Ma prima ancora che sulle riforme discutibili è necessario pronunciarsi sulla condizione dei nostri colleghi precari. Il nuovo anno si apre con la cacciata di decine di migliaia di insegnanti, l’impoverimento delle scuole, la diffusione irresistibile del lavoro gratuito nell’università. Le regole del mercato funzionano solo per i manager: stipendi altissimi e liquidazioni principesche. Agli insegnanti il mercato impone miseria e lavoro non retribuito.

I presidi costretti a recitare il ruolo di manager senza fondi, i rettori che devono vendere i beni immobiliari delle università, i responsabili della ricerca rimasti senza finanziamenti, non hanno niente da dire? I docenti che hanno uno stipendio e avranno una pensione possono considerare i colleghi precari che si incatenano per protesta solo come testimoni di esasperazione passeggera?

Ma soprattutto, come possiamo tutti tollerare una china che presto impedirà la trasmissione della conoscenza e della cultura? Come possiamo assistere senza un gesto alla chiusura della carriera anche degli allievi più meritevoli?

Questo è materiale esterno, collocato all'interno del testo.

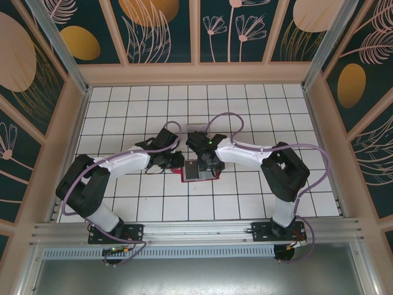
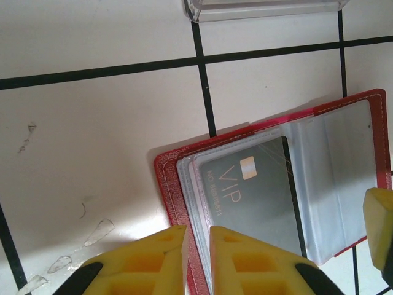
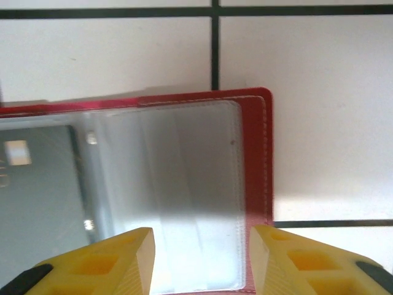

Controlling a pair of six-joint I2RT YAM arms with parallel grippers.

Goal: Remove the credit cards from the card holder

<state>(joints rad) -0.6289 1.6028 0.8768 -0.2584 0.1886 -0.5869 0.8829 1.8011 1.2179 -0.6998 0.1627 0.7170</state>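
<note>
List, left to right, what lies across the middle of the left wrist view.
Scuffed white tile → card holder's red left border → grey VIP card in its sleeve → empty see-through sleeve → right pincer's yellow fingertip at the frame edge.

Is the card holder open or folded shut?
Open, lying flat: the card holder shows its clear sleeves, with a grey VIP card inside.

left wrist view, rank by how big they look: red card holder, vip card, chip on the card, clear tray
1. card holder
2. VIP card
3. chip
Unranked: clear tray, cut off by the frame's top edge.
</note>
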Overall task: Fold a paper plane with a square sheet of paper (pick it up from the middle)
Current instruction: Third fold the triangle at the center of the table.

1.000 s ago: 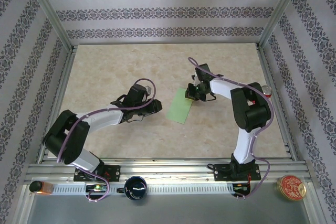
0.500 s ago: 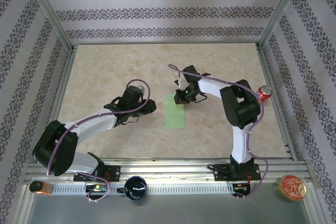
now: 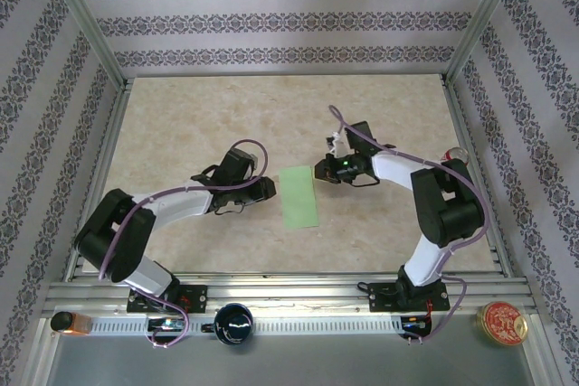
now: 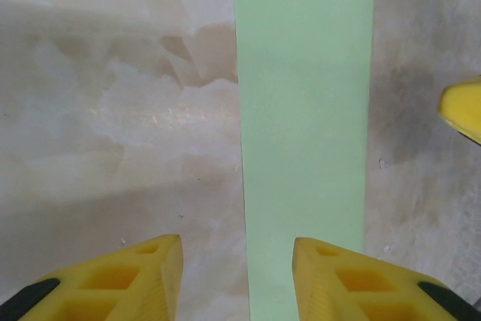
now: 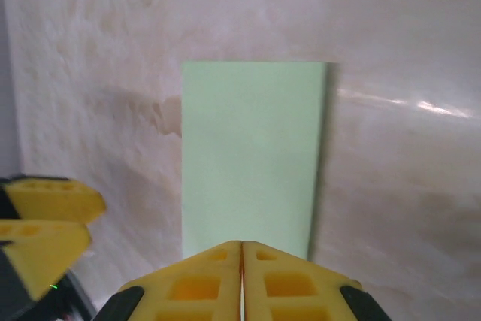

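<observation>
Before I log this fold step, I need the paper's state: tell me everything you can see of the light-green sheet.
The light-green sheet is thin, plain, matte paper, seen as a narrow rectangle with crisp straight edges and no visible crease on top. It lies flat on the marbled table between the two arms, slightly tilted in the top view. The open left gripper straddles its left long edge. The shut right gripper points at one short end. Whether either touches it cannot be told.

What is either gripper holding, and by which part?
Nothing: the green paper lies flat on the table, left gripper open, right gripper shut, empty.
</observation>
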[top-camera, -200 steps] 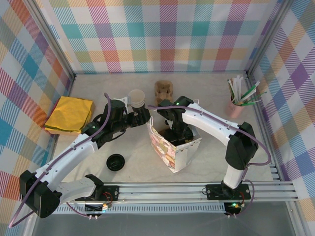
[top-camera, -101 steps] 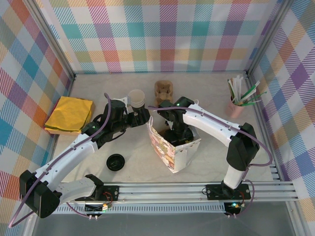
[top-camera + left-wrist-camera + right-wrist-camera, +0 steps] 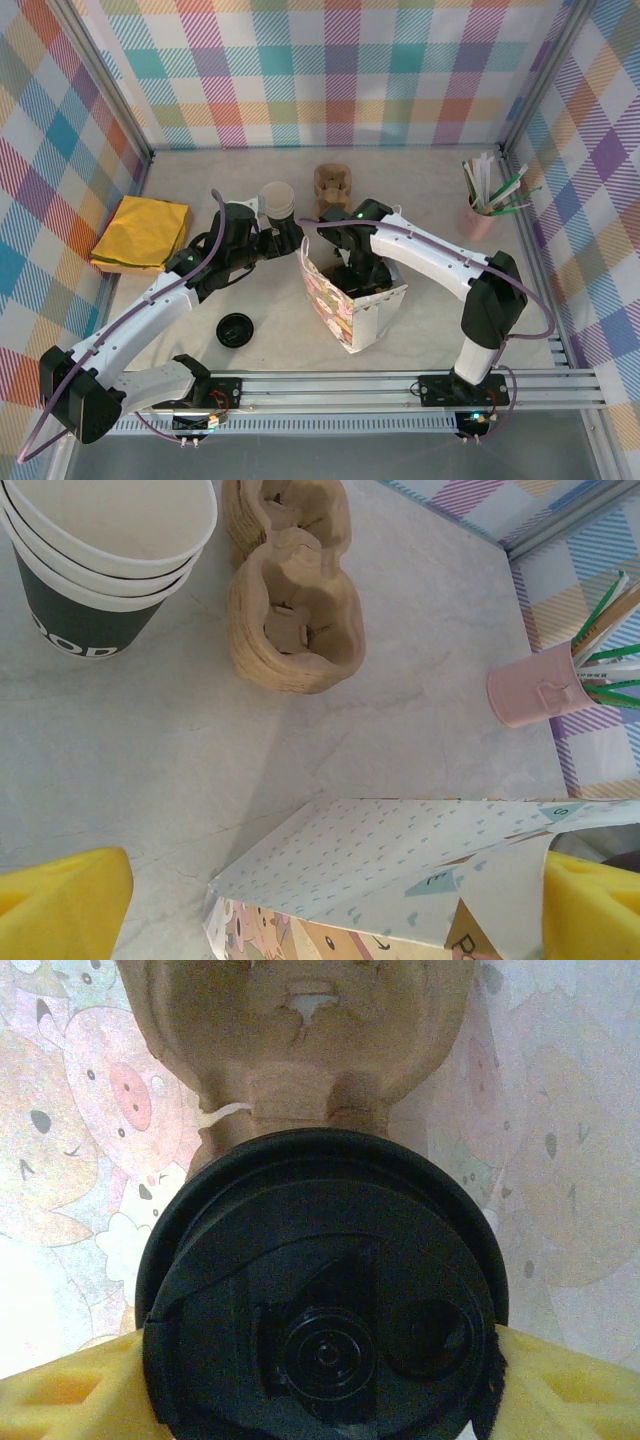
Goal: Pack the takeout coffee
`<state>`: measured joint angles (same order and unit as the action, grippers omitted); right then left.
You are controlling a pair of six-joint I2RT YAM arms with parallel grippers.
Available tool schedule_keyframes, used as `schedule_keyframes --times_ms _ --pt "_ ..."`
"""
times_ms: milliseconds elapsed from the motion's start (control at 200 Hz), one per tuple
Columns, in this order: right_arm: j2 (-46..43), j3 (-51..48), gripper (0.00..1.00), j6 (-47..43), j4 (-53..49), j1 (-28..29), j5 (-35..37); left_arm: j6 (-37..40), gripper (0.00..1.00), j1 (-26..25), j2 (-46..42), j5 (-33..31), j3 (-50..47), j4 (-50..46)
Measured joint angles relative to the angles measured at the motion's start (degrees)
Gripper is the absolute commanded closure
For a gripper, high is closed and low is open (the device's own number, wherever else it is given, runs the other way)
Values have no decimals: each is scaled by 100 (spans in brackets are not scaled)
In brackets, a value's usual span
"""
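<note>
The takeout coffee (image 3: 325, 1300), seen lid-up from the right wrist camera, sits clamped between the yellow pads (image 3: 70, 1390) of the right gripper (image 3: 357, 278), down inside the open pig-print paper bag (image 3: 355, 312) at mid-table. A brown cardboard carrier (image 3: 300, 1030) lies against the bag's inner wall just beyond the black lid. The left gripper (image 3: 291, 238) hangs at the bag's left rim, its yellow fingers (image 3: 60, 905) spread wide with the rim between them. Beyond stand a stack of white cups (image 3: 277, 200) and spare carriers (image 3: 333, 183); a loose black lid (image 3: 235, 329), yellow napkins (image 3: 143, 233) and a pink stirrer pot (image 3: 480, 215) lie farther off.
</note>
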<state>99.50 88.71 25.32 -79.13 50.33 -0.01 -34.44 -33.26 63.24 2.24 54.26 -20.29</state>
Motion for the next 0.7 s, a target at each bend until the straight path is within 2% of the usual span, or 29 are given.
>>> schedule_keyframes --times_ms 700 --pt "-114 -79 32 76 9 44 17 0 5 0 0 -42 0 -44"
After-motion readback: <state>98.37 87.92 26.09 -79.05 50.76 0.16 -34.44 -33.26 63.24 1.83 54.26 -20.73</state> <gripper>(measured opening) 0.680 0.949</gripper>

Bisogna riscoprire la solidarietà. Per coloro che si trovano senza lavoro e senza stipendio, sotto ricatto e privi di sicurezza, lottare è più che mai difficile. E chi è più indicato a difenderli se non i loro colleghi più garantiti? Anche i politici dell’opposizione devono impegnarsi a fondo, ma la vanificazione del ruolo del Parlamento indebolisce la loro azione nelle assemblee elettive e deve indurli a essere più presenti nella società. È necessario l’impegno di tutti a difendere e garantire l’autonomia del pensiero critico e la libertà di ricerca. Se si rinuncia ora, presto potrebbe essere troppo tardi.